Hobbers was game for a second round, but with no extremity to bite he could only nip at Toben's cloak. It did nothing to win the skeleton's attention. They climbed the slopes with minimal slapstick, as the setting sun brought purple to the green.
Just before the tree line Toben stopped, and so did Hobbers, wheezing happily as he gazed up at the skeleton. But Toben was looking elsewhere. His cavernous sockets beheld the far highway where valleys flattened out along the Gambler's Coast. As the sun came down it stretched the shadows of a hunched figure, crossing the road from one ditch to the next. A distant scene that might be mistaken for a forager gathering roadkill or a madman chasing portents. The white-shawled creature curled its hands, gripping an imaginary steering wheel as bedraggled hair fell across its features. Then it changed direction, twice in short succession – a sign of mania that ended as it plunged decisively into a bank of moonflowers at the roadside.

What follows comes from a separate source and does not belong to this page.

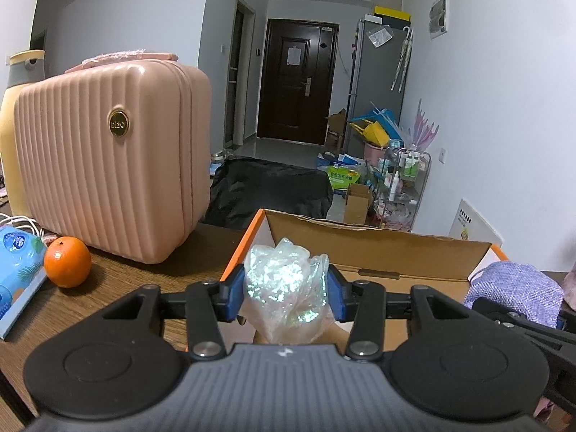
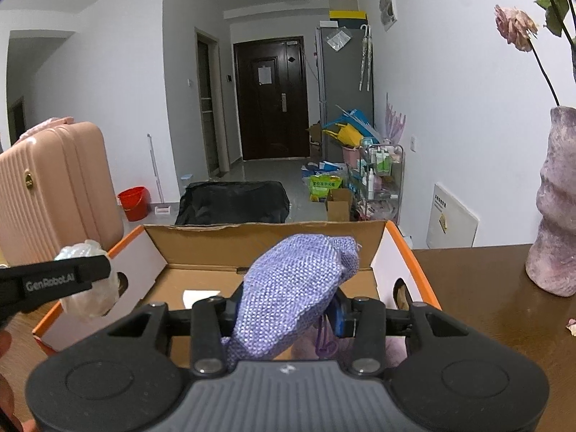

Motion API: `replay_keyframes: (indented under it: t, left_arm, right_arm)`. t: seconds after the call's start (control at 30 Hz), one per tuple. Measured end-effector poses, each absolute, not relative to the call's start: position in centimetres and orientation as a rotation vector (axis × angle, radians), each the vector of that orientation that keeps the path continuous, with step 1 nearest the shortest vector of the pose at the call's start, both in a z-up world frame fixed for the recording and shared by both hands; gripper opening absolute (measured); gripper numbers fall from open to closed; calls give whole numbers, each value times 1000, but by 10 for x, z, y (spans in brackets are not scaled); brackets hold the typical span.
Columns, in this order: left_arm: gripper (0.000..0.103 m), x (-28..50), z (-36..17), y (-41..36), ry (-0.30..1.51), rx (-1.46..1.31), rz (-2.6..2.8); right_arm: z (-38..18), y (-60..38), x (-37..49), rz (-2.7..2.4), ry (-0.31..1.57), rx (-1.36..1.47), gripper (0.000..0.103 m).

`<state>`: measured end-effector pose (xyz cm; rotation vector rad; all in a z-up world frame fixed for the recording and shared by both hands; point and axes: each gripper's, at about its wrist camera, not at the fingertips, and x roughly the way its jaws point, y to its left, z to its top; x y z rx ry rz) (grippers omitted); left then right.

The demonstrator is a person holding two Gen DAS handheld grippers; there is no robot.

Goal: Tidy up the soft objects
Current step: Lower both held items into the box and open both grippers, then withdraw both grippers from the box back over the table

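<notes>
left gripper (image 1: pixel 286 293): jaws clamped on a crumpled iridescent film wad (image 1: pixel 286 284), pinched between the blue pads (image 1: pixel 235 293), held over the near left corner of the box (image 1: pixel 378 248). right gripper (image 2: pixel 288 309): jaws clamped on a purple woven pouch (image 2: pixel 293 288), which bulges up past them, above the box interior. box open, cardboard inside, orange rim; a white slip (image 2: pixel 199 297) lies on its floor. on the brown surface (image 1: pixel 118 288): pink case (image 1: pixel 111 158), orange (image 1: pixel 67 261), vase (image 2: pixel 554 201) at right.
</notes>
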<state>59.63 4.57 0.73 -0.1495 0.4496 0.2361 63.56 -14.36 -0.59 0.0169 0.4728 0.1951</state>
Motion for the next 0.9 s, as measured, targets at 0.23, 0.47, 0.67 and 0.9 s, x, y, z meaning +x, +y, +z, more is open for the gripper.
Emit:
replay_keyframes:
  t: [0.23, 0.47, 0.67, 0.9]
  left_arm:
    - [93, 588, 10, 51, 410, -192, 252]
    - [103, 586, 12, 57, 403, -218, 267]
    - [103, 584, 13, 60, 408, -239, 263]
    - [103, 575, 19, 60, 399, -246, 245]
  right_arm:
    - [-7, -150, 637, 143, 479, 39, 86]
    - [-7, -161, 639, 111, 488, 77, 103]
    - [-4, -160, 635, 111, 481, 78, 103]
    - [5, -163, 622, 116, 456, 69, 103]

Hobbers gave a curious meow, excited to meet a stranger. But Toben pressed on into the foliage. "Stay away from wraiths." It was more like a quoted warning than one of his own.
Deep in the oakwood that crowned the dales, Toben located the campsite. It had been spruced up since his hasty Hobbers-hounding departure. A campfire sent shadows dancing across a clatter of boulders where vegetable sacks were stuffed with leaves and scattered like cushions. Here and there, cardboard boxes spilled rags and leaflets from their sodden insides.

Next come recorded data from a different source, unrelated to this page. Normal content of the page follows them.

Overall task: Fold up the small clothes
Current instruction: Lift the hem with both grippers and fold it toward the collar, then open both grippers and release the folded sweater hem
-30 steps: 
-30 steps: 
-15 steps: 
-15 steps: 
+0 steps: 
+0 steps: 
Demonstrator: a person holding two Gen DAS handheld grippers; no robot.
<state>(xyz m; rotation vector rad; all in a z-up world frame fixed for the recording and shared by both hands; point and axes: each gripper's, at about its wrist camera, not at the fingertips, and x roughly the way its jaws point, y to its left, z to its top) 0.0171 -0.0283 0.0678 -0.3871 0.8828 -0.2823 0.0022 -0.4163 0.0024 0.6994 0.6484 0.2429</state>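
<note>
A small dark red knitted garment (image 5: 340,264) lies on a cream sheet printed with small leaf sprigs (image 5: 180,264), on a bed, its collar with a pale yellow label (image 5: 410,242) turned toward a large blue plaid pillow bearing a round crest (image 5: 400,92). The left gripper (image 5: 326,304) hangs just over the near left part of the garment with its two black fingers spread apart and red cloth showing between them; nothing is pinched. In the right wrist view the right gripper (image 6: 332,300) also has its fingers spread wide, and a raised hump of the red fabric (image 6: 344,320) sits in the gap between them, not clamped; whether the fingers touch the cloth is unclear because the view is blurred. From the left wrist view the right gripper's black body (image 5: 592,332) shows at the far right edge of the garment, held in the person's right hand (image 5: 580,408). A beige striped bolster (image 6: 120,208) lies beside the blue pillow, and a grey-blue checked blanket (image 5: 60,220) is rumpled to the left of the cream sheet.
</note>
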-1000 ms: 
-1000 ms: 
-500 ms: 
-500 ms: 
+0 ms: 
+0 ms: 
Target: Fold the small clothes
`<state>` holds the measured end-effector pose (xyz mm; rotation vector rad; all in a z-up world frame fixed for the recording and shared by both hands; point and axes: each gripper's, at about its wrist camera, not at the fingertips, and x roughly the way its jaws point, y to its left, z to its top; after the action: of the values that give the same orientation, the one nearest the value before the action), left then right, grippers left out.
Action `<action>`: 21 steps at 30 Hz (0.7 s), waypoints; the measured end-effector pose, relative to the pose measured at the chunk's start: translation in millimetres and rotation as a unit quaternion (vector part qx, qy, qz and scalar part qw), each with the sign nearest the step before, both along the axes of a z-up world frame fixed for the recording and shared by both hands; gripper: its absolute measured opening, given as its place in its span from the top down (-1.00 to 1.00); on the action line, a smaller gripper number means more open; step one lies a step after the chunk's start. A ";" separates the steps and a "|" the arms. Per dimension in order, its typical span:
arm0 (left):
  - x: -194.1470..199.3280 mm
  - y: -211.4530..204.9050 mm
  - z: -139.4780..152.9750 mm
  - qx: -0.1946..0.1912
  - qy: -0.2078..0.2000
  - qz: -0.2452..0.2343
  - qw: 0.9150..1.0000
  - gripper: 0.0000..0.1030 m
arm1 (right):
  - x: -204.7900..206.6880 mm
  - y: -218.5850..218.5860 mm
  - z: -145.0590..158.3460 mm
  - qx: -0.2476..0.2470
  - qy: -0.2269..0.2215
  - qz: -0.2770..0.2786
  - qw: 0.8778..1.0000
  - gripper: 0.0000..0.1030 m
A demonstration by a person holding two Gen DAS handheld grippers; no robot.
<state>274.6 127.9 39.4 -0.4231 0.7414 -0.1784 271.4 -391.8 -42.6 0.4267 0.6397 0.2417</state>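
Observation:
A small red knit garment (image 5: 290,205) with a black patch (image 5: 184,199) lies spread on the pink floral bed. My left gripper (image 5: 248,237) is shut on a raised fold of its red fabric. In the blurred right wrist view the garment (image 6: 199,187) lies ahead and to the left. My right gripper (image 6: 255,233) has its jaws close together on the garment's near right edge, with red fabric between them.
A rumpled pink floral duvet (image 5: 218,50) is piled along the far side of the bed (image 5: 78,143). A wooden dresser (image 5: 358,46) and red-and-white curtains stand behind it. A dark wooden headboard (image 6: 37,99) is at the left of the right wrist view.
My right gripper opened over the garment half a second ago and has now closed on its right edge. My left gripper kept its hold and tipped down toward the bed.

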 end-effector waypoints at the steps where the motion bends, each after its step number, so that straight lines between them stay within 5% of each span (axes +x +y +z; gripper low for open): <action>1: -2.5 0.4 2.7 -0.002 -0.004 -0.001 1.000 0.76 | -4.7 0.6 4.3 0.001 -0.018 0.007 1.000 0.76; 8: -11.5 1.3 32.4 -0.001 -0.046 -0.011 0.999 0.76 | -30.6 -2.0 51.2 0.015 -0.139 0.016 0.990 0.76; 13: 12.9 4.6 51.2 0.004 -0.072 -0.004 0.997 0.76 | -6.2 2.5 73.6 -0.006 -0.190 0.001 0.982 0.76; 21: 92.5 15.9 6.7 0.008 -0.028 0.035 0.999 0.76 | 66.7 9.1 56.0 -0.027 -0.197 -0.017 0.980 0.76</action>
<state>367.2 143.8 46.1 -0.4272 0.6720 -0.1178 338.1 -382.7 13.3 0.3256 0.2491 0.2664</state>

While Hobbers bounded ahead to rub his face on everything, the skeleton looked around for signs of his fellow cat-sitter.

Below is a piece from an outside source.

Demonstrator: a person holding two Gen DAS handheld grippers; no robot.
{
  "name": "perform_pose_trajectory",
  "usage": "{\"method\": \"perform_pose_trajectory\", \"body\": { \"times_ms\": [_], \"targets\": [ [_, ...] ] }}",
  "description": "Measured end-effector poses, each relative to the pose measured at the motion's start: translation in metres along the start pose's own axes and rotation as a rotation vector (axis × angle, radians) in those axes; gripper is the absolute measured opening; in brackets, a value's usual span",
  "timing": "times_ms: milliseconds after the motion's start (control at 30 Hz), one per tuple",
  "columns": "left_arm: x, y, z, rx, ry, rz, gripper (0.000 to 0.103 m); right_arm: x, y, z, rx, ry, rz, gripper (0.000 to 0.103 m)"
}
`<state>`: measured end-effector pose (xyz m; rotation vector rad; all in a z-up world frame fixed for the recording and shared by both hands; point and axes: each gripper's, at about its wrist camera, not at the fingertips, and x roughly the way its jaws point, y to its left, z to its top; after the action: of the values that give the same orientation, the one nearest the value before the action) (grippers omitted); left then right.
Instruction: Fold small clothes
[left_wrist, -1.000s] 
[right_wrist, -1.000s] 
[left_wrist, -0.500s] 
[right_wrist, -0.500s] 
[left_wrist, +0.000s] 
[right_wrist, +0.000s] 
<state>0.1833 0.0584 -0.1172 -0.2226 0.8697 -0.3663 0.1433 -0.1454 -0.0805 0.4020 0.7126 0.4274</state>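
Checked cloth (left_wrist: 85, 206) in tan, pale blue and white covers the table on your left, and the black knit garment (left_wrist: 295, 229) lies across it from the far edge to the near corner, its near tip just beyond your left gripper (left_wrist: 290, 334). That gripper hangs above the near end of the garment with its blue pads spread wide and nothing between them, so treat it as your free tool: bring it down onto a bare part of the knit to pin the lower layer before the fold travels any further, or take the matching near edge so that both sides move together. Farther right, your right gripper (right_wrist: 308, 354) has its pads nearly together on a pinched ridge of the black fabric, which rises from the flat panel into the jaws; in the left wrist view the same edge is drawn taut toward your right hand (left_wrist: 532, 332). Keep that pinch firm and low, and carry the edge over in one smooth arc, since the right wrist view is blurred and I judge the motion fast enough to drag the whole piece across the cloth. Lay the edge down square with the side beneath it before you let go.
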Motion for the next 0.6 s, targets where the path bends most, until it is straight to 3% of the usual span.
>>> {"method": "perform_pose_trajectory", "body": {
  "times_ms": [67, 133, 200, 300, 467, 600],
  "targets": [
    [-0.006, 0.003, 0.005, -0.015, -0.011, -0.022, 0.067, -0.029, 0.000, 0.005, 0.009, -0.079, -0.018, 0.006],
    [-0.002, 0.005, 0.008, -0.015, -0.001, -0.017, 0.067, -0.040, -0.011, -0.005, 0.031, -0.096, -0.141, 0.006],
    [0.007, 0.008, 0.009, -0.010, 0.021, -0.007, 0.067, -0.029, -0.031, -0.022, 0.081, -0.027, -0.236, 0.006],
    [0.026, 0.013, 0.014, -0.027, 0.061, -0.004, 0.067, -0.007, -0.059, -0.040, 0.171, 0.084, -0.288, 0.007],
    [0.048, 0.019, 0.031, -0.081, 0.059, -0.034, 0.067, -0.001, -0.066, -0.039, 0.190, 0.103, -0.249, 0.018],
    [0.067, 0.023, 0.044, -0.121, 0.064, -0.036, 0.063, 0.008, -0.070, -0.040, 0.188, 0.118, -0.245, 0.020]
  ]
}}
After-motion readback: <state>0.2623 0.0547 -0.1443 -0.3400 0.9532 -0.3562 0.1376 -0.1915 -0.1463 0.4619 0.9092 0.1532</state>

"Oh, Mama told me how to keep a creature sweet. With milk from goats and cows, fruit, vegetables and meat. You cook 'em up, you keep 'em down - salt, acid, fat and heat. And if you ain't the cookin' type just order out them eats!"
"Pickles?" Toben asked.
"Out them eats! Out the meats! Come on, bring out all them eats! If you ain't much for food and such then stay out of my sheets! Out the meats! Out them eats! Come on, bring out all them eats! Cos life ain't glum when you've got some fine flavors to excrete."
"Pickles?" Toben asked.
Toben gave up trying to interrupt, and stood behind Pickles while she continued her presentation. The three-foot possum worked around the campfire, where a pot was set with boiling water and a skillet with bubbling oil. She gripped a bowl with her tail, and sang while tearing skin from a raw chicken. Her striped hoodie was spattered with juices and dusted with spices. She had prepared a dry rub of powders (mostly baking soda) in a separate bowl, where each strip of chicken skin was immersed.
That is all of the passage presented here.